The work builds on growing recognition that foundation models need domain-specific adaptation strategies rather than one-size-fits-all approaches. Industrial PHM represents a high-value use case: maintenance planning directly impacts operational costs, safety, and asset longevity. Previous attempts forced time-series data into forecasting-oriented architectures, sacrificing practical applicability for theoretical elegance. This research inverts that priority.

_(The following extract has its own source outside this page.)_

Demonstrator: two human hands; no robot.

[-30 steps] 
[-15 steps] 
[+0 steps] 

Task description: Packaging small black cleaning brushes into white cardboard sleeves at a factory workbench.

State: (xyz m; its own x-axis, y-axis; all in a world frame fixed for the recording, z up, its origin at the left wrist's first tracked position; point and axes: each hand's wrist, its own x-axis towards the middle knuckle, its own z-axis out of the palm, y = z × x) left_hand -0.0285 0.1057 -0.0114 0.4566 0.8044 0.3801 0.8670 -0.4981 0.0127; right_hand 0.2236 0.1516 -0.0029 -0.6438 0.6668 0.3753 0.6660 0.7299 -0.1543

The empirical findings carry significant implications. Tabular foundation models achieving competitive performance in low-data regimes suggests these models capture useful inductive biases applicable beyond their original training domains. The discovery that temporal context preservation depends critically on representative context construction indicates opportunities for further optimization in signal-to-tabular conversion pipelines.
For industrial practitioners and AI vendors, these results validate tabular approaches for maintenance prediction—a market segment currently dominated by gradient-boosted trees and domain-specific models. The practical advantage lies in unified interfaces handling multiple PHM tasks simultaneously, reducing engineering overhead and deployment complexity. Organizations managing complex asset portfolios could leverage these models across diverse equipment types without task-specific retraining.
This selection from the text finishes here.